## WORK INSTRUCTIONS
List every line below containing "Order".

## DATASET ENTRIES
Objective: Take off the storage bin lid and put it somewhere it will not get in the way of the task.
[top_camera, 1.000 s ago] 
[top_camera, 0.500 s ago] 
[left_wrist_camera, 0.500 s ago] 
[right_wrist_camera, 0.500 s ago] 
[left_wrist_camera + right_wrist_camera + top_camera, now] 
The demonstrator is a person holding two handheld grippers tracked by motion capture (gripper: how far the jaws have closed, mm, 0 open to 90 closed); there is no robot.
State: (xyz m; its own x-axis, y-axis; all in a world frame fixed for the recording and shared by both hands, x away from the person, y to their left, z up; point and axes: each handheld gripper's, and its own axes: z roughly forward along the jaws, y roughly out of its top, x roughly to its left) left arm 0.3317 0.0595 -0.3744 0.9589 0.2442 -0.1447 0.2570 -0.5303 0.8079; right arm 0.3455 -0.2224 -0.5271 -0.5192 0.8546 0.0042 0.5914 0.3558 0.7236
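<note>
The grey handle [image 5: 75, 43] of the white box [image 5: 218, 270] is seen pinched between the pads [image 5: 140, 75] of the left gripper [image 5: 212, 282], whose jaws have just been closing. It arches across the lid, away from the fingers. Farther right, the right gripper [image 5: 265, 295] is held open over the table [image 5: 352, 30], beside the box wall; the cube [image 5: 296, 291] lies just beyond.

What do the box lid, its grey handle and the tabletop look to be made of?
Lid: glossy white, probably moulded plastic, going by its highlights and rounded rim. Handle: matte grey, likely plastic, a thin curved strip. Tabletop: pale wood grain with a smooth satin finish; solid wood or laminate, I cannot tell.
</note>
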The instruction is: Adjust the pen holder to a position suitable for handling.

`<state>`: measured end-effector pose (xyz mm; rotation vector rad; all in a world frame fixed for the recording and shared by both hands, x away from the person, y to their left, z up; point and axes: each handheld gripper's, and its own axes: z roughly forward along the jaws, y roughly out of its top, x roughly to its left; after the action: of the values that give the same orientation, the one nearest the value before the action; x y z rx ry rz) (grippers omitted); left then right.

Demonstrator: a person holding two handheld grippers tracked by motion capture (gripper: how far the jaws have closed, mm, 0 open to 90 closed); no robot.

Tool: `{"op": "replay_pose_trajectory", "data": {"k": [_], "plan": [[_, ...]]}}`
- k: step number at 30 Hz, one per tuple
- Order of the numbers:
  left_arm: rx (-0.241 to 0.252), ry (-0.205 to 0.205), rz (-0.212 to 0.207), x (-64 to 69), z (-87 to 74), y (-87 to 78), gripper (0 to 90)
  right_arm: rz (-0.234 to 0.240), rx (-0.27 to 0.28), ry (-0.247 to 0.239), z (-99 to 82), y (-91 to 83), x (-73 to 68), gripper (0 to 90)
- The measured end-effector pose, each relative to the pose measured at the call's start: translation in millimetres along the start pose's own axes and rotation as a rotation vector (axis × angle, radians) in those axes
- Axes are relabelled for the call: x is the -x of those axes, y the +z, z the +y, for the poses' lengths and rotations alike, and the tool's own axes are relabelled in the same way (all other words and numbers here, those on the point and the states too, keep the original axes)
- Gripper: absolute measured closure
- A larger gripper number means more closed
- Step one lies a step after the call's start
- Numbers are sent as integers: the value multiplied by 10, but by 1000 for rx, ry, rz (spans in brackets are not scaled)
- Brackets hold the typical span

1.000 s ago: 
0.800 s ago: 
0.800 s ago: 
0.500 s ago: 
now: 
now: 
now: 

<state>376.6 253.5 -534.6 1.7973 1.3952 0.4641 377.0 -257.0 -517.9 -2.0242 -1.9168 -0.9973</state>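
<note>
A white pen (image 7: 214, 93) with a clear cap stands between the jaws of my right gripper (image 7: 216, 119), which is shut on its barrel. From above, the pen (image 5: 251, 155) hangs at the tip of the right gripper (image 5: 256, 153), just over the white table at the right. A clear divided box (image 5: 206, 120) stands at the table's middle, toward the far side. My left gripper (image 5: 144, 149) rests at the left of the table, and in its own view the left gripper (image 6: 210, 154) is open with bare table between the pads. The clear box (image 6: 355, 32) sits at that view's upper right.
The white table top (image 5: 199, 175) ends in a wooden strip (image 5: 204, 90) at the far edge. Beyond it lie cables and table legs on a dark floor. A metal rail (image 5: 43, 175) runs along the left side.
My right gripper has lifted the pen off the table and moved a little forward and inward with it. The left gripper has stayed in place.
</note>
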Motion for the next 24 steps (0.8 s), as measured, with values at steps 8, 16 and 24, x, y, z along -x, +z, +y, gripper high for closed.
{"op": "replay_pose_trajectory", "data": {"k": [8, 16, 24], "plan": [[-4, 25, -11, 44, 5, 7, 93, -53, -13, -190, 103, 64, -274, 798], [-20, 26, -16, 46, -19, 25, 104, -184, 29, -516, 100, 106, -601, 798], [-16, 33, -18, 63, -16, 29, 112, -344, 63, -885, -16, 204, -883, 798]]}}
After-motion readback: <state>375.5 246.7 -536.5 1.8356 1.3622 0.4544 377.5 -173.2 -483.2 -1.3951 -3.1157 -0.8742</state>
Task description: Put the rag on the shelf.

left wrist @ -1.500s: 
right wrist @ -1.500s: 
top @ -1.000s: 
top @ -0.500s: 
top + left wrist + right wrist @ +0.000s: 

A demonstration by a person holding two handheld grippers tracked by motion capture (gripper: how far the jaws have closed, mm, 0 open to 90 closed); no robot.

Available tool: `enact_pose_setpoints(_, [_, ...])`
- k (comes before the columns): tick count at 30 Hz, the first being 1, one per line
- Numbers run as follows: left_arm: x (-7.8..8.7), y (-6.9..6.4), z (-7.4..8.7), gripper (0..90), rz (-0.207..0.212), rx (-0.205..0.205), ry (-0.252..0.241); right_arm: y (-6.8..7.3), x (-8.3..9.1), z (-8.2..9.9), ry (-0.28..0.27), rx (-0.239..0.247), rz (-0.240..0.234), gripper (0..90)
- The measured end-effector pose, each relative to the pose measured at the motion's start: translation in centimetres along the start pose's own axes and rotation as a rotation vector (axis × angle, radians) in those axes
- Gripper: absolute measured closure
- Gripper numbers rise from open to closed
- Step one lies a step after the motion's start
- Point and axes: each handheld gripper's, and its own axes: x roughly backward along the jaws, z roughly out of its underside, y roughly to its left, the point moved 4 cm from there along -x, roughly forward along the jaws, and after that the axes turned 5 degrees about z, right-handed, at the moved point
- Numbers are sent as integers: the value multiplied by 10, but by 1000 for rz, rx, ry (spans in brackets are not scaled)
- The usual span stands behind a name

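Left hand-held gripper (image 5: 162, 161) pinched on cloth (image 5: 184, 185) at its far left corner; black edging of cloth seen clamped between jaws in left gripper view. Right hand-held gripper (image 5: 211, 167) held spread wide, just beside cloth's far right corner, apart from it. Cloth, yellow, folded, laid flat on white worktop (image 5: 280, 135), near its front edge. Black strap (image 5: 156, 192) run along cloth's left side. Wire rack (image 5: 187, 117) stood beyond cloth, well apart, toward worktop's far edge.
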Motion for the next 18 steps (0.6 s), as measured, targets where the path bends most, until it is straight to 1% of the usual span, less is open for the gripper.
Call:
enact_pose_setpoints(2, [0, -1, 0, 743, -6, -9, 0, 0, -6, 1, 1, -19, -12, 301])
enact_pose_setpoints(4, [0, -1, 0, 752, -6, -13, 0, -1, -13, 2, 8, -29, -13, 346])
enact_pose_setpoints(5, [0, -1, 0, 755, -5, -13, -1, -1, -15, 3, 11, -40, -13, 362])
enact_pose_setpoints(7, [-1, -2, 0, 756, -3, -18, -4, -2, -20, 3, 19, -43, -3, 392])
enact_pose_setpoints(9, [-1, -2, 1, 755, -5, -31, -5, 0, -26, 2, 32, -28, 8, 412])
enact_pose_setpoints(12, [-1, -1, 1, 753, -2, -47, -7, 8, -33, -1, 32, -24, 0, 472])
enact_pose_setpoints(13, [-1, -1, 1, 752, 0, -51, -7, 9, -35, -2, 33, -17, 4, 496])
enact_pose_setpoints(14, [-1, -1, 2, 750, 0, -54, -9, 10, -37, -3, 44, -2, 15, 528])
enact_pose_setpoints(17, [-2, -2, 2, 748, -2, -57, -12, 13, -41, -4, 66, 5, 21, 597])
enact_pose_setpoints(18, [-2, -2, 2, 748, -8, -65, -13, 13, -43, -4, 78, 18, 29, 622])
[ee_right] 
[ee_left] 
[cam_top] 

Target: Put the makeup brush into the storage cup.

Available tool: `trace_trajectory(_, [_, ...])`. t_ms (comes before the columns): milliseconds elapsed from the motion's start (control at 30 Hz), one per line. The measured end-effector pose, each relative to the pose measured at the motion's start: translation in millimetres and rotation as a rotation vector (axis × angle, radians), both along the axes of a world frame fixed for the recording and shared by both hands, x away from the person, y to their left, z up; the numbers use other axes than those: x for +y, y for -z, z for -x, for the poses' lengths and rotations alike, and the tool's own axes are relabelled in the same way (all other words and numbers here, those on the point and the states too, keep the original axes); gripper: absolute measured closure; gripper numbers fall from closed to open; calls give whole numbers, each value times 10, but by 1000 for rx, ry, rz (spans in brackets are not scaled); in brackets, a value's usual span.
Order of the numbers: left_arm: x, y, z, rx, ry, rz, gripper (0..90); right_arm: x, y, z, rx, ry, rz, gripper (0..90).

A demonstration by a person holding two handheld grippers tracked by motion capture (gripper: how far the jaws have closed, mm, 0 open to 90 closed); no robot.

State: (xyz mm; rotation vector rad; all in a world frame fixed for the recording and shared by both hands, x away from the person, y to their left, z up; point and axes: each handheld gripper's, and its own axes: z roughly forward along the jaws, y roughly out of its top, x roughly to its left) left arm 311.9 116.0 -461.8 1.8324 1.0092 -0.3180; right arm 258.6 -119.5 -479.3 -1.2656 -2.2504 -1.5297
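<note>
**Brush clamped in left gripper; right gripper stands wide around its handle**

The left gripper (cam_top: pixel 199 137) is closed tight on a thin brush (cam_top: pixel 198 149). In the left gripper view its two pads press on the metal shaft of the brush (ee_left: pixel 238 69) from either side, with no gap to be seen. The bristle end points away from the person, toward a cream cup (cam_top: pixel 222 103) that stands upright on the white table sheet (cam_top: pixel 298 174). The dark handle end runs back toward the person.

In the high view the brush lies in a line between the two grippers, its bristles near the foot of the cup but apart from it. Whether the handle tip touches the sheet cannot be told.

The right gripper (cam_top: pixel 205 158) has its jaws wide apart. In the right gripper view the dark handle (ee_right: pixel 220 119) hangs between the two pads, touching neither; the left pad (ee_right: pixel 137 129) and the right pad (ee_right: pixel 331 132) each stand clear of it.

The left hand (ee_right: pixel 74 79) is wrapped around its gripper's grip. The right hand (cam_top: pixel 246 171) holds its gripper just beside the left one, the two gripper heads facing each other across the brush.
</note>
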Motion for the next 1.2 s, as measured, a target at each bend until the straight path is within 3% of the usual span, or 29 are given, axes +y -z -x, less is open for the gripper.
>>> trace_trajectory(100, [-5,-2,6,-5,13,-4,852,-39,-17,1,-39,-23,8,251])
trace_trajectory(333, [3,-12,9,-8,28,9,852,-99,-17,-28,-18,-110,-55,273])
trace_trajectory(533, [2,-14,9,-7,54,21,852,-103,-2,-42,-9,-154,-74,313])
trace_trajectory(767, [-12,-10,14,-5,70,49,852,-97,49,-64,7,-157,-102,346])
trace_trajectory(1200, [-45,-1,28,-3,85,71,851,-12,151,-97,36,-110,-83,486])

## ANSWER TO THE EXERCISE
- Order of the numbers:
Order of the numbers: left_arm: x, y, z, rx, ry, rz, gripper (0..90); right_arm: x, y, z, rx, ry, rz, gripper (0..90).

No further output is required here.